MATERIALS AND METHODS

Patients

This study was approved by the Institutional Ethics Committee of Instituto Brasileiro de Controle do Câncer (IBCC) and Instituto do Câncer do Estado de São Paulo (ICESP)/Faculdade de Medicina da Universidade de São Paulo (FMUSP). All patients were informed and signed an informed consent. Early onset breast cancer was defined as a disease diagnosed in very young women aged ≤35 years. No patients received previous medical treatment for their breast cancer before the tumor collection through biopsy or mastectomy procedures. Patients were interviewed for family history suggestive of Hereditary Breast and Ovarian Cancer Syndrome (HBOCS) in close relatives, such as first, second, and third degree family members. Family history was considered informative if the patient could report on at least two first or second degree female relatives having lived beyond age 45 in both parental lineages, otherwise it was considered unknown or limited (National Comprehensive Cancer Network, NCCN, https://www.nccn.org/professionals/physician_gls/pdf/genetics_screening.pdf, (February 2012). Genetic/Familial high-risk assessment: breast and ovarian. Patients were also asked about their ancestry, to obtain information of country or continent where their parents and grandparents (at least) were born. The median age of the 79 patients at diagnosis was 32 years, most of whom diagnosed with invasive ductal carcinoma (91.1%), high histological grade (48%), Ki67 >14% (90.4%), luminal subtype (65.8%; ER and/or PR positive and HER2 negative), and advanced stage disease (clinical stages III/IV; 47.1%) (Supplementary Table 1). HER2 positivity was defined as immunohistochemistry 3+ or 2+, the latter, associated with Fluorescence in situ hybridization (FISH)-amplification. HER2 immunohistochemistry and FISH were scored according to ASCO/CAP guidelines [53]. All women had a blood sample collected for BRCA1 and BRCA2 whole gene sequencing (see below). Among the 79 women, 12 had fresh-frozen tumor samples collected during breast surgery. Among the latter, eight patients, who were BRCA1 and BRCA2 wild type carriers bearing luminal HER2 negative tumors, had their samples subsequently analyzed through whole exome sequencing (see below) (Supplementary Figure 4).
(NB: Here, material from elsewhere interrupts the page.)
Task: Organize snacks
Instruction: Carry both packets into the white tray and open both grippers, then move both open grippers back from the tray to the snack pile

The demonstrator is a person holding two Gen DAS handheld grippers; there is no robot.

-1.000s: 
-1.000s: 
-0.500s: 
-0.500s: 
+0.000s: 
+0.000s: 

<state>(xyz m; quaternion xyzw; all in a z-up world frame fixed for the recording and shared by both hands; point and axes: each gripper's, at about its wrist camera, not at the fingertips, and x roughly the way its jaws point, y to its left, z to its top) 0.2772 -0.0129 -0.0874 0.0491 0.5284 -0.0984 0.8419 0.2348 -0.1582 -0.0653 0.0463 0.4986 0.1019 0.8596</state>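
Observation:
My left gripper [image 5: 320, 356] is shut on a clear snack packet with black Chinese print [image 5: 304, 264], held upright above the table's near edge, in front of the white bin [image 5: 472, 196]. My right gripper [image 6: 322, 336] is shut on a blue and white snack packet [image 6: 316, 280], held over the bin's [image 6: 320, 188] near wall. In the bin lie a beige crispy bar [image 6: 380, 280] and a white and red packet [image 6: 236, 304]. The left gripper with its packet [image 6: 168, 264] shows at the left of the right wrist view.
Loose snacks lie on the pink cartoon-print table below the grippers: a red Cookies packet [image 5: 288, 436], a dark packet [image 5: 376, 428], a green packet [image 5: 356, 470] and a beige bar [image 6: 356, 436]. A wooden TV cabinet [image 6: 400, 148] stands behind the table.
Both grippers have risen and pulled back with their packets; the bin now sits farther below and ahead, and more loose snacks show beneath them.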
DNA extraction from blood and tumor tissue

DNA was extracted from 8mL of whole blood using the Kit Illustra Blood GenomicPrep Mini Spin Kit (GE Healthcare Bio-Sciences, Pittsburgh, PA, USA/28-9042-64); and from cancer cells enriched areas from fresh-frozen or FFPE samples, using the QIAamp DNA Mini Kit - Qiagen (Qiagen, Valencia, CA, USA/51304) and QIAamp® DNA FFPE Tissue (Qiagen/56404), respectively, following instructions of the manufacturer.

Direct sequencing of BRCA1 and BRCA2 genes

Polymerase chain reaction (PCR) amplification and sanger sequencing

Briefly, the complete coding region of BRCA1 (U14680 or NM_7294.2) and BRCA2 (U43746 or NM_000059.1) genes were amplified and sequenced in both forward and reverse directions. Primers and conditions are described in Supplementary Table 13 for BRCA1 [54, 55] and Supplementary Table 14 for BRCA2 [56]. Sequences obtained were visualized by Chromas (v2.33; Technelysium Pty, Ltd Eden Prairie, MN, USA) and by Mutation Surveyor software (v3.20, SoftGenetics LLC, State College, PA, USA). If a pathogenic mutation was identified, a new DNA sample derived from a second venipuncture was resequenced for confirmation. Full details of methods are given in the Supplementary Methods.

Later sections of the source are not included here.